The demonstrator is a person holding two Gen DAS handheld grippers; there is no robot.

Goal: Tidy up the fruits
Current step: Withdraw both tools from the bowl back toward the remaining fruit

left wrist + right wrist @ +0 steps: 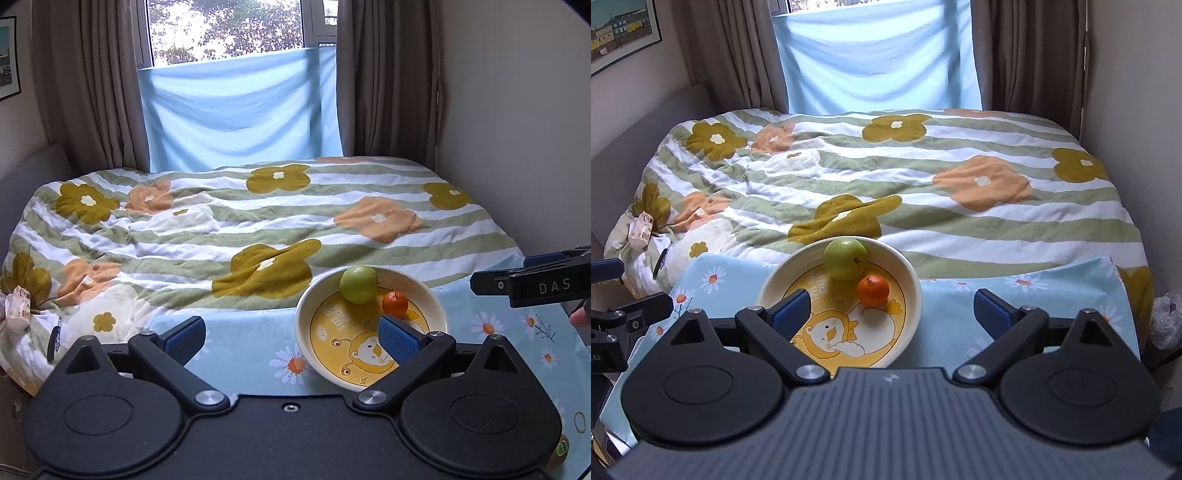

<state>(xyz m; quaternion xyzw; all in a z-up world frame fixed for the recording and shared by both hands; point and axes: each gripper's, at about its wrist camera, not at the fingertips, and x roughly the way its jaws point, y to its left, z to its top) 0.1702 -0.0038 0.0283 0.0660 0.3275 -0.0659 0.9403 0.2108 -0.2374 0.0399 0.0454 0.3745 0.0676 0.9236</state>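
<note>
Bowl (916, 291) on daisy cloth (960, 306), holding green apple (846, 257) far side, orange (873, 291) just right-near of it. Left gripper (291, 338) and right gripper (890, 314) both spread wide, gripping nothing.

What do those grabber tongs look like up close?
Both tongs are black, with two round discs at the base, silver bolts, and angled bars ending in blue ribbed pads. The left tongs have a smooth black body. The right tongs have a grey ridged body, and white letters "DAS" show on their side.
</note>
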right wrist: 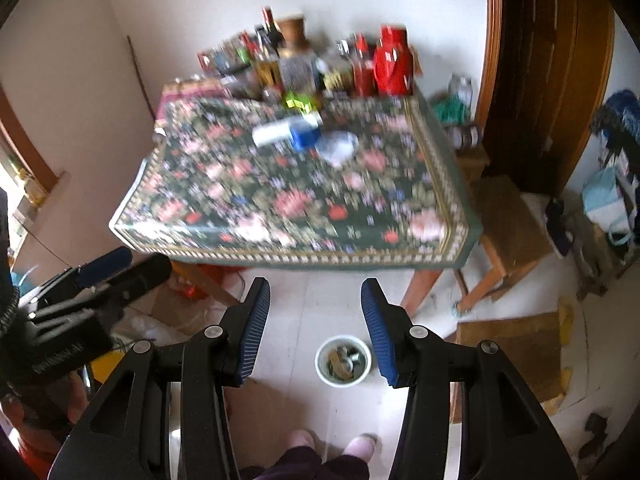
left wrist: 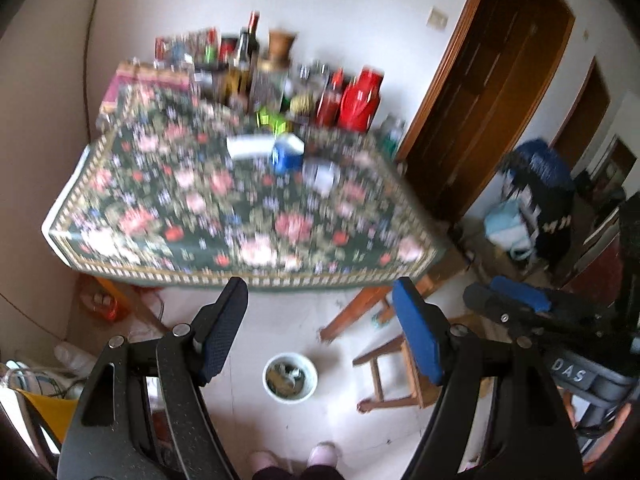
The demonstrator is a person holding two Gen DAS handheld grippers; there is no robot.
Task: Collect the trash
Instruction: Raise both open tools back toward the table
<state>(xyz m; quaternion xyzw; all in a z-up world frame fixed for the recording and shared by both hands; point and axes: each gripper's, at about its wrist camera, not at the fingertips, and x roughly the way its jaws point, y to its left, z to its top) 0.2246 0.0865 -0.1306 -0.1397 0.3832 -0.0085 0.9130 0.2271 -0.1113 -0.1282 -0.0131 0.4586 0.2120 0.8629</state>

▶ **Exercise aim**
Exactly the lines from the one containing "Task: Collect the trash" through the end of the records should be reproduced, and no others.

▶ **Output below**
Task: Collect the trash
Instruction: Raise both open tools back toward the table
<state>(xyz m; quaternion xyzw; all in a z-up world frame fixed for the recording and shared by both hands; point and axes: each gripper's, at about its wrist camera, not at the fingertips, and x roughly the way its jaws point, y to its left, z to its top) 0.2246 0.0865 -0.1306 -0.1397 0.3832 -0.0085 0.9130 0.2271 -0.1113 -0.1282 -0.0131 0.4586 0.2120 0.8629</state>

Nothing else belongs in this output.